• **PROVIDED MATERIAL**:
--- START ---

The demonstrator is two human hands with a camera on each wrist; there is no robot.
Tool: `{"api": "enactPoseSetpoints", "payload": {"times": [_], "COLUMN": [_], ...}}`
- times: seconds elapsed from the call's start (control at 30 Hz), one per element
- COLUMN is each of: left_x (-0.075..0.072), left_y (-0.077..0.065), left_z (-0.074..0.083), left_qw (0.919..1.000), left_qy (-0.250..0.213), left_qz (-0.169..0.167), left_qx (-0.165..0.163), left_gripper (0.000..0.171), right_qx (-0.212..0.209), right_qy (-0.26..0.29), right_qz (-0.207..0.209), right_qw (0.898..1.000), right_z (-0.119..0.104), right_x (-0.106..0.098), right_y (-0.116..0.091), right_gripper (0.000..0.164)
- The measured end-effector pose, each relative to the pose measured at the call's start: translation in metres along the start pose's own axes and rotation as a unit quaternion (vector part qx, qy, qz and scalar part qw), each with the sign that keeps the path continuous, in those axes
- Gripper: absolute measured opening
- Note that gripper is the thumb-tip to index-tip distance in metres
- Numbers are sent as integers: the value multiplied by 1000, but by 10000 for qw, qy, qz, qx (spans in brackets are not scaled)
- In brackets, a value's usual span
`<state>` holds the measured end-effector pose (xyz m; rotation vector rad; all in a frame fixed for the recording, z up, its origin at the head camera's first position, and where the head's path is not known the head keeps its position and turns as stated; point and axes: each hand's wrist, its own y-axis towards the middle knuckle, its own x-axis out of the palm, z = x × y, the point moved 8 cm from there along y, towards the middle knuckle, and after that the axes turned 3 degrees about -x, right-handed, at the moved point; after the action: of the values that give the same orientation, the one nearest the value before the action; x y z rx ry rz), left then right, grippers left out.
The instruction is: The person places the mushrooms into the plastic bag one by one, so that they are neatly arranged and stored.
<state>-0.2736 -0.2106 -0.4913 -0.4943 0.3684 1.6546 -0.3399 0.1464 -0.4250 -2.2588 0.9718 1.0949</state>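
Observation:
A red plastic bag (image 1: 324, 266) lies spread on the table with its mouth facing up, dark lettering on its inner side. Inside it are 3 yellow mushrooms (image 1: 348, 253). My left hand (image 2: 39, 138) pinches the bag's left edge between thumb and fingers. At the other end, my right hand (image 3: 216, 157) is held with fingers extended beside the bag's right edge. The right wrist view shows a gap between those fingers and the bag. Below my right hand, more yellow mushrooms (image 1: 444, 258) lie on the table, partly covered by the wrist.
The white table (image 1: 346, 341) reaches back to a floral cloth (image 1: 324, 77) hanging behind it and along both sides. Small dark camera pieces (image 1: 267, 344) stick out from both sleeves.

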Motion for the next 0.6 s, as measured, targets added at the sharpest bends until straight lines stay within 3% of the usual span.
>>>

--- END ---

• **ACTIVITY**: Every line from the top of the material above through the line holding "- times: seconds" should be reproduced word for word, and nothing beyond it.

• **OUTPUT**:
The demonstrator is two human hands with a camera on each wrist; there is no robot.
Tool: `{"api": "enactPoseSetpoints", "payload": {"times": [_], "COLUMN": [_], ...}}`
- times: seconds elapsed from the call's start (control at 30 Hz), one per element

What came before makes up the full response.